Das Gesamtkonzept wird in Zusammenarbeit mit den TVB und den Gemeinden geplant und ausgearbeitet. Ziel ist es, die wichtigsten Strecken zu kombinieren und eine attraktive Vor-Ort-Mobilität für Einheimische und Gäste zu bieten.

Unsere Vision

  • Ganzheitliches Mobilitätskonzept
  • Abstimmung zwischen Bus und Bahn
  • kürzere Umstiege
  • Intensives Angebot an öffentlichen Verkehrsmitteln an für das gesamte Zillertal wichtigen touristischen Zielen (Schlegeis, Höhenstraße, Zillergrund usw.). Dadurch Reduktion des Verkehrs im gesamten Tal.
  • Jahresdurchgängig besseres Angebot für Anwohner/Einheimische
  • Ausbaufähige Grundstruktur im öffentlichen Verkehr, die leicht und schnell erweiterbar ist
  • Mögliche Schaffung von Besucherlenkung (Reservierung, Zusatzangebote)
  • Einheitlicher Fahrplan ganzjährig, Verlängerung der Fahrzeiten (in der Früh und am Abend)
  • Verlängerung der Verdichtung in der Saison (1/2 Stunden Takt von Mai bis Oktober)
  • Ganzjährige Mitnahme im gesamten Tal für die Gäste
  • Möglichkeit der Reservierung; Entzerrung durch das Schaffen von Zusatzangeboten (z.B. Sonnenaufgangs-bzw. Abendwanderungen).
  • Geführte Touren an Randzeiten
  • Einheitliche Saisonszeiten

Solidarmodell

1
Bahn als Hauptachse im vorderen Zillertal und in Zell, Bus als Ergänzung
2
Bus als Hauptverkehrsmittel zur Verteilung Richtung Gerlos, Tux & ab Mayrhofen

Informationen zu den Kosten

Mehrkosten Verstärker

Zwischen TVB Mayrhofen, VVT und weiteren Experten wurde ein umfassendes Verkehrskonzept (Taktverdichtungen, neue Linien) für die Sommersaison ausgearbeitet, um der zu erwartenden Nachfragesteigerung durch die Angebotsverbesserung auf der Schiene sowie dem Konzept Gästekarte = Fahrkarte gerecht zu werden. Zu diesem Zweck wurde das Budget für die Buserweiterungen durch das Land Tirol von € 2 Mio p.a. auf € 3 Mio p.a. ausgeweitet. Ein wesentlicher Eckpfeiler dieses Konzeptes ist, dass die bisherigen finanziellen Beiträge der TVBs und der Bergbahnen weiterhin aufrecht bleiben. Darin enthalten ist die Abgeltung für die bestehenden Verstärkerleistungen im Sommer durch die Bergbahnen.
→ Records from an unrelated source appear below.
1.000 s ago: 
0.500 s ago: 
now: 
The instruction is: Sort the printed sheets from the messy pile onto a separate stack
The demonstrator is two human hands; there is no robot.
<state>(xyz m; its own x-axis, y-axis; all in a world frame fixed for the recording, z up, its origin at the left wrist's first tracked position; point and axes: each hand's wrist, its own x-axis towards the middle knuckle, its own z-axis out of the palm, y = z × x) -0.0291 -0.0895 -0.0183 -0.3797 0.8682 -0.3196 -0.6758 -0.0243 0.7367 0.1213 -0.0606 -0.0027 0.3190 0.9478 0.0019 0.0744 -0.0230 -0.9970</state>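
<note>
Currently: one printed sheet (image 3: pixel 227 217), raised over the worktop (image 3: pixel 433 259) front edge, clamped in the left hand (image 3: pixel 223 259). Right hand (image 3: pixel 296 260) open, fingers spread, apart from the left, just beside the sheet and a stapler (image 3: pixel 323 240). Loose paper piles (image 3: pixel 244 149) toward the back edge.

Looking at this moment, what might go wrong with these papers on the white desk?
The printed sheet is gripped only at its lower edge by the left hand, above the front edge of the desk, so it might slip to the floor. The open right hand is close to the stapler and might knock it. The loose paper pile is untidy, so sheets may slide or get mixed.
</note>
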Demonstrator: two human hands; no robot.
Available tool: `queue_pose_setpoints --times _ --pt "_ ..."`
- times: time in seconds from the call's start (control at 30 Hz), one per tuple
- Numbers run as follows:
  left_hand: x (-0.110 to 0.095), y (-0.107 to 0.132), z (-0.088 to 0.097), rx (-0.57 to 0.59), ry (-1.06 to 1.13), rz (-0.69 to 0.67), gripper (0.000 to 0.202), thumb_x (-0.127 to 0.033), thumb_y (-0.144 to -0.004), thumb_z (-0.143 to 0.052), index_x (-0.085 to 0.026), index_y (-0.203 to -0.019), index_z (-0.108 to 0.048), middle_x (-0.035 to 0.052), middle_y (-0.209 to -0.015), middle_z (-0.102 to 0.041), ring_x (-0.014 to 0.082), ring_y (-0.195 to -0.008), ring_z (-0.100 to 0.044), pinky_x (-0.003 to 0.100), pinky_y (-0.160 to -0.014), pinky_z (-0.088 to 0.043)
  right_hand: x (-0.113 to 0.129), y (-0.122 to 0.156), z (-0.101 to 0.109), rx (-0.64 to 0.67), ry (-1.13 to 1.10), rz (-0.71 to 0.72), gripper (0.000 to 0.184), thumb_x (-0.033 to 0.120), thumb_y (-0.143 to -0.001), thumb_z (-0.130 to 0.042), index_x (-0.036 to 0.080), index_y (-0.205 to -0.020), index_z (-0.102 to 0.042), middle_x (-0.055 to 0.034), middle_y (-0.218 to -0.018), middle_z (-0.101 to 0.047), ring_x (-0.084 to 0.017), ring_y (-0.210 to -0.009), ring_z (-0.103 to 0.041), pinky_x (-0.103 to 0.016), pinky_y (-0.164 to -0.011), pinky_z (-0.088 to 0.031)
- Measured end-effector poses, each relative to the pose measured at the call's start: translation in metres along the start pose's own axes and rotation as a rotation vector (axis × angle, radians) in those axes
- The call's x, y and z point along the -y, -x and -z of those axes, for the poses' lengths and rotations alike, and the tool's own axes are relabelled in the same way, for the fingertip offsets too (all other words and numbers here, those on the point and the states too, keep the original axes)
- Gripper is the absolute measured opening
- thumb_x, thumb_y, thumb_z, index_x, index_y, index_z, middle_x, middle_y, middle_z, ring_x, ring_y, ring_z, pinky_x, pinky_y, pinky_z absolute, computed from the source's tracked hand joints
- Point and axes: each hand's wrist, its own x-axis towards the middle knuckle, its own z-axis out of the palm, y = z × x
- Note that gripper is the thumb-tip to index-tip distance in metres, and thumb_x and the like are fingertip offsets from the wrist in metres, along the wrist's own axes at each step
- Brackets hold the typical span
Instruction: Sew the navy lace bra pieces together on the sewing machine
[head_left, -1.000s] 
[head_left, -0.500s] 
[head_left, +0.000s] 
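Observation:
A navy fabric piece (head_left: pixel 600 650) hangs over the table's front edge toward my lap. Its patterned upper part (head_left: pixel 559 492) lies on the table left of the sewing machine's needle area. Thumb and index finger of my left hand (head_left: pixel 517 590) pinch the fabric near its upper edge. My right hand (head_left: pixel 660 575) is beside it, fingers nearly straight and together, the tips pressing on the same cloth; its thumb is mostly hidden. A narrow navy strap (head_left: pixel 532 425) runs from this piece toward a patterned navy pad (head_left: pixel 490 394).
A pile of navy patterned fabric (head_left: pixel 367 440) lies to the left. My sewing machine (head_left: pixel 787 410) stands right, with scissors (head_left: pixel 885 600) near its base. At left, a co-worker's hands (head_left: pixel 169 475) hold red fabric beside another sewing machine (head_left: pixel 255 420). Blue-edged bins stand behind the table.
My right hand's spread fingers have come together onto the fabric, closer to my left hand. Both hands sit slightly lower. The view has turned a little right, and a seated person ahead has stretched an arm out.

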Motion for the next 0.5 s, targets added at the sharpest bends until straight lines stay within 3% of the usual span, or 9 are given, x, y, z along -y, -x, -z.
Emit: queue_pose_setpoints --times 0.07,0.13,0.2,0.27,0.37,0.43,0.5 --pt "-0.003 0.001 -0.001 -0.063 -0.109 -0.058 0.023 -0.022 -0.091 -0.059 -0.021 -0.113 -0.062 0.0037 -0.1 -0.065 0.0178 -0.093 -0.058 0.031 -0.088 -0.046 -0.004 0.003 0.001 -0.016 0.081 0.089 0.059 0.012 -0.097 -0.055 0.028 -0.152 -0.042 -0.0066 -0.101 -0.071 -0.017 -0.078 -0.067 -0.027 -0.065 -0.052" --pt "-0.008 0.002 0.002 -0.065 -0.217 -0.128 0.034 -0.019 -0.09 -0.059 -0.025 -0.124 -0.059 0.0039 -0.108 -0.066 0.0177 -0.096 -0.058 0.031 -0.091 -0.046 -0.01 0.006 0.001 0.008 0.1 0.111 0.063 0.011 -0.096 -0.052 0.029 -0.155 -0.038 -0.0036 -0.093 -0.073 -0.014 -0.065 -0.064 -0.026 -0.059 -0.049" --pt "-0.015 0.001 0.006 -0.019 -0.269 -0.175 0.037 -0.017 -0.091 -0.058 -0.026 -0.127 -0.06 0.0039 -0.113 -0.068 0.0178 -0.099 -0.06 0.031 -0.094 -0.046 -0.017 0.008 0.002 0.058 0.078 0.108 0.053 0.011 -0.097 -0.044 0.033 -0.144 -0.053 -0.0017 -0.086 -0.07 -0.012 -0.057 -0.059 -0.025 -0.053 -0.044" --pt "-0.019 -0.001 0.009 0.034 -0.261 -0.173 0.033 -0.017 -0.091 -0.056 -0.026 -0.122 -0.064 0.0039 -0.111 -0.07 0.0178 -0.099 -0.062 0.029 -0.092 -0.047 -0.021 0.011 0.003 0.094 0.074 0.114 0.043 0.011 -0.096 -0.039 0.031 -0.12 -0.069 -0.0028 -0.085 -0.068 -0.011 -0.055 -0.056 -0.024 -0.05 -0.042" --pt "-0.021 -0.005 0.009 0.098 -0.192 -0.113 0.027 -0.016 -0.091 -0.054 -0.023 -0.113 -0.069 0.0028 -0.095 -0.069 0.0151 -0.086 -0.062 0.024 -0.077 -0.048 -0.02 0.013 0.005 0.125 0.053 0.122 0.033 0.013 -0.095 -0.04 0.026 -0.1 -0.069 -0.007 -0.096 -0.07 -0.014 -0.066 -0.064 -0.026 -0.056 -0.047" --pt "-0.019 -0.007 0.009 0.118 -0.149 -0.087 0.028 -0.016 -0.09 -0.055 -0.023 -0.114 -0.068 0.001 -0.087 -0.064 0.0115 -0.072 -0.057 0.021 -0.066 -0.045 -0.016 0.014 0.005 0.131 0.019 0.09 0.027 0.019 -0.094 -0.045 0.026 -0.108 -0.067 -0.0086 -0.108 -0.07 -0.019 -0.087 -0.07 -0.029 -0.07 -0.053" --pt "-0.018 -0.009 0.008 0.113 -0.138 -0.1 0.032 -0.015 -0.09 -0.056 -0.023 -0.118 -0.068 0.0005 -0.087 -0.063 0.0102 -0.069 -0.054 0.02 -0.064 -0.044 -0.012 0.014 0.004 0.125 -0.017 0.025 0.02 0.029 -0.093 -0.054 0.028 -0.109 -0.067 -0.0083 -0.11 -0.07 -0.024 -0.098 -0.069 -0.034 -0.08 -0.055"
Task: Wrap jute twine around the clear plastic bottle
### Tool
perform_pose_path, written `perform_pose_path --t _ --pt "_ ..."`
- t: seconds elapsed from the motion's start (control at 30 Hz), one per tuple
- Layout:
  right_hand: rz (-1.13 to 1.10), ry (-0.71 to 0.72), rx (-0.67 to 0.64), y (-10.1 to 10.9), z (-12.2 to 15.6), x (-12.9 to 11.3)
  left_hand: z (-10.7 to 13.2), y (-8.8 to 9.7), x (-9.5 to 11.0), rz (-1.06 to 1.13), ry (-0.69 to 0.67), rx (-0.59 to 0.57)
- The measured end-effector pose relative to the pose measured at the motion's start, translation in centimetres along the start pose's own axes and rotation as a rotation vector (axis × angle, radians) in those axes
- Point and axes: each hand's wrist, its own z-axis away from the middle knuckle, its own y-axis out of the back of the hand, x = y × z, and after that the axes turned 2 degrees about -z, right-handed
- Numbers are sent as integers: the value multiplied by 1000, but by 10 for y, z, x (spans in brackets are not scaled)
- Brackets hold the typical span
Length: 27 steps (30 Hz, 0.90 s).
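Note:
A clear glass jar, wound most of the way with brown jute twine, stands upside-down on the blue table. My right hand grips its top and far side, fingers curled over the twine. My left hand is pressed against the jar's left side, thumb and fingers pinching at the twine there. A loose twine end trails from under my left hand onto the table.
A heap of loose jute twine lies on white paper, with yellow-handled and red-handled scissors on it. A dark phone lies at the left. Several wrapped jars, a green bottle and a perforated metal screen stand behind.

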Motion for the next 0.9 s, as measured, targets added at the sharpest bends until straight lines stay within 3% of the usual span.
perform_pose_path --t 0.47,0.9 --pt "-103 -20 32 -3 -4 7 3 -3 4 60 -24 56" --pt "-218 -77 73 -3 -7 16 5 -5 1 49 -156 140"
Dieses Verkehrskonzept plus die bisherigen Leistungen im Kraftfahrlinienverkehr inkl. bestehende Verstärkerleistungen bildet die Grundlage für das Busangebot im Sommer. Zwecks aktiver Steuerung der Nachfrage kann von den Partnern ein Reservierungssystem eingeführt werden. Damit kann verhindert werden, dass die vorhandenen Kapazitäten nicht ausreichen. Ein weiterer Ausbau des Angebotes bzw. die Erweiterung der Verstärkerleistungen kann auf Basis der allgemeinen Förderrichtlinien des VVT erfolgen.